梨花の述懐によれば、羽入が人間を信頼できるようになったことが症候群が治ったり症状が治まったりすることに影響しているらしい。これは逆に言えば、羽入に何かしらの変化が生じた場合、またぞろ症状が悪化したり、あるいは雛見沢に集合的沸騰が起こりうることを示してもいそうだ。

 

〇梨花が園崎家当主と公由に直談判

これは二つの意図があると思われる。一つは、雛見沢全体が「開放的」で「良い」方向に向かおうとしていることを示す(部活のルール変更と重ね合わせてみるとわかりやすい)。もう一つは、梨花が決して自分のことだけ考えているわけではないことを暗示する(これまでの展開上、「梨花がとにかく雛見沢を出たがったことが沙都子の孤独感を誘発し、彼女の暴走を招いた」というように見ることもできなくはなかったが、そういう意図では描いてないですよ+そういった解釈は成り立たないですよ、という製作者側の意図を示す補助線とも言える)。

 

〇閉鎖性の否定+「祟り」なんてない発言

村の「空気」を変えるための演出。皆殺し編が実際そうだったように、これは必要な「儀式」だったとも言えるだろう。ただし、聴衆の表情からすると、これが正の反応ばかりを生み出していくのかはちょっと保留が必要にも感じられる。
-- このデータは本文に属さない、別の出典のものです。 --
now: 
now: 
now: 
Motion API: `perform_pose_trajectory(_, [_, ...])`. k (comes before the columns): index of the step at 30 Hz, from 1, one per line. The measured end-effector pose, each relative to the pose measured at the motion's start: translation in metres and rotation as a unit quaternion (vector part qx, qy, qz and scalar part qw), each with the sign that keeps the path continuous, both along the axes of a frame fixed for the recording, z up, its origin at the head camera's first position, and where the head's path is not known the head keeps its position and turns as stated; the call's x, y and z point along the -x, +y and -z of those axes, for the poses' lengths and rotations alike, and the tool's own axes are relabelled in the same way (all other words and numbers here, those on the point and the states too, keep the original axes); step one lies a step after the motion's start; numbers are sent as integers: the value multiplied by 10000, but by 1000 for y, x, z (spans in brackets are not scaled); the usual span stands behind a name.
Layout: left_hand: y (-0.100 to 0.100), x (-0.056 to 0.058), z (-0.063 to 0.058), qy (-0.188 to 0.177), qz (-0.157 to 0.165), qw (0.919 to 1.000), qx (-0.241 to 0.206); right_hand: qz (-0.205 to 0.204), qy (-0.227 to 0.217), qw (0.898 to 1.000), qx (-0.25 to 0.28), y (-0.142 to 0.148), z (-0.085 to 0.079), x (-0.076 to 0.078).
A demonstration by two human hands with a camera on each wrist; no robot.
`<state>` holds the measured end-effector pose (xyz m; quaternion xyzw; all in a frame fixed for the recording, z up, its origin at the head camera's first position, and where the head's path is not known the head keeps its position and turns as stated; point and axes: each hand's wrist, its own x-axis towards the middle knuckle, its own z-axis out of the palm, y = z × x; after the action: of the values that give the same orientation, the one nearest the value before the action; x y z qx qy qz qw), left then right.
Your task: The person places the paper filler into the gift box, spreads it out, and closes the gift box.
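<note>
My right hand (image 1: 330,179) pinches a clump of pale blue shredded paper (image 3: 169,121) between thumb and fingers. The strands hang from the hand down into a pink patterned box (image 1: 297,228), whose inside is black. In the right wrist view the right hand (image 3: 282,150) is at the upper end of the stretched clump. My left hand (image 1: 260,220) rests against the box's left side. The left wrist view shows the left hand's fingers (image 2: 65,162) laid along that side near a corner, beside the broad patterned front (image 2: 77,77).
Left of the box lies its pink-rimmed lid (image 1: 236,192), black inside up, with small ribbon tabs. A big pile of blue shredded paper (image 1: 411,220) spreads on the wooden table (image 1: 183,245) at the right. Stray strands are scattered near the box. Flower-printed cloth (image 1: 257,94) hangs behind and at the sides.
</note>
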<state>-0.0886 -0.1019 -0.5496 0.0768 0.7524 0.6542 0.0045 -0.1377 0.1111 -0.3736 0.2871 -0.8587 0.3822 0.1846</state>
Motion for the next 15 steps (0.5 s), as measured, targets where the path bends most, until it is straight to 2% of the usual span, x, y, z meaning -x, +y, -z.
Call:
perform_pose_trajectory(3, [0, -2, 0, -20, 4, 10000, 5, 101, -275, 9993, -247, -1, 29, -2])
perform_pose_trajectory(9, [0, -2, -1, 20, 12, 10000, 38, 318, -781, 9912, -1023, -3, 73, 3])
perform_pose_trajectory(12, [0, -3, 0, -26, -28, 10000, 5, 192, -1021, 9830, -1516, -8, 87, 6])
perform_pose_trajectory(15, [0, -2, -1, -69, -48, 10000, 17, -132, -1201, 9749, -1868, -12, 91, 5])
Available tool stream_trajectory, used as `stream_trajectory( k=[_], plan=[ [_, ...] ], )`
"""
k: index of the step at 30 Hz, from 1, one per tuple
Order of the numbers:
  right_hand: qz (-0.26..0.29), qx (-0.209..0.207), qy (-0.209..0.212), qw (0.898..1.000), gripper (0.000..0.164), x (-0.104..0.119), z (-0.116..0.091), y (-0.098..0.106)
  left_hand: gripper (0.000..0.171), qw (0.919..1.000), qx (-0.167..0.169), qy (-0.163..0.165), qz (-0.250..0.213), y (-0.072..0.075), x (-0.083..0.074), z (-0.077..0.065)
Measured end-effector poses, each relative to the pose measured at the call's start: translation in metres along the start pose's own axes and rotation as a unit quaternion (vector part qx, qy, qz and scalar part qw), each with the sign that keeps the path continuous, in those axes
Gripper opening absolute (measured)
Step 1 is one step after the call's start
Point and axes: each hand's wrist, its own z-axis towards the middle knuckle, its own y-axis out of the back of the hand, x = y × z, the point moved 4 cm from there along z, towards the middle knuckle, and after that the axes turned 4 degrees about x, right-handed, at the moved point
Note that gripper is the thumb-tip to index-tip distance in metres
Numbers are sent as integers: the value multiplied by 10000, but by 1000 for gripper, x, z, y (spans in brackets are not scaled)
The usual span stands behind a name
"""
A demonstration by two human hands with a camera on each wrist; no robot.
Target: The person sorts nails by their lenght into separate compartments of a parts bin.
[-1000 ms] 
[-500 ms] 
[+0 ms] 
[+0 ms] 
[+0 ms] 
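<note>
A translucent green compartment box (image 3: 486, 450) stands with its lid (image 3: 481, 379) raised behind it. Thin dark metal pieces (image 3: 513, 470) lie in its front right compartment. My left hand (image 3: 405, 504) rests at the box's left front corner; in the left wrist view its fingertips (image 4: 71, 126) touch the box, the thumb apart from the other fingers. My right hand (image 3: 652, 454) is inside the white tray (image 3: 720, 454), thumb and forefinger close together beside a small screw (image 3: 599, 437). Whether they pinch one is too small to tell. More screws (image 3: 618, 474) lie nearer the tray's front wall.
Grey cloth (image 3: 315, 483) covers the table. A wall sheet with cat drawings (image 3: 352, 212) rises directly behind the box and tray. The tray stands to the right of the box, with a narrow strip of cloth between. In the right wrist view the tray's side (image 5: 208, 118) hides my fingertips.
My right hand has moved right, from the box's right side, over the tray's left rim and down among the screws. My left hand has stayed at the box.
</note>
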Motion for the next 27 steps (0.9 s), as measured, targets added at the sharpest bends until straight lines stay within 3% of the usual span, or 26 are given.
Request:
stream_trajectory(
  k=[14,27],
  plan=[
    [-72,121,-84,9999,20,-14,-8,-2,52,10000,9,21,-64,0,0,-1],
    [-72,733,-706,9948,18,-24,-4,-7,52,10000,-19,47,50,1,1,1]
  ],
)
なお、今回この話題を掘り下げるつもりはないが(近いうちに『全体主義の起源』絡みで書こうと思っているが)、今日においてもこの「儀式」を全く笑うことはできない。

それは「お上」への過剰な忖度や、あるいは社会の複雑性や他人の事情を踏まえない正義感の暴走(法の奴隷)であるわけだが、こういう事例は昨今の「自粛警察」を思い出すまでもなく、今日の日本社会になお根深くはびこっていることは容易に観察できる。あるいは、閉鎖的な組織であるがゆえにおかしな言動が許容されてきたらしい事例は、五輪組織委員長の救いがたく愚かな発言や、それが発せられた時の状況でのJOCメンバーの反応に見ることができる。

委員長が明らかに反発を生むであろう「個人的な意見」とやらを公の場面で世界に向けて発信したという愚かさも去ることながら(五輪憲章に反するという点でも反論・反発しかないし、それをこの微妙な時期に世界に向けてやり自らを危機に追い込むとは、まさしく「無能な味方は有能な敵よりも恐ろしい」の言葉通りである)、上の人間に忖度して問題を指摘しない・できないメンバーが周囲を固めることで、組織が硬直している様がつぶさに見て取れる。

というわけで、「ひぐらしのなく頃に 業」で描かれるこの場面は、岡崎京子の『秋の日は釣瓶落とし』や新井英樹『愛しのアイリーン』がそうであるように、21世紀になってもなお続く日本社会の性質を象徴していると言えるだろう。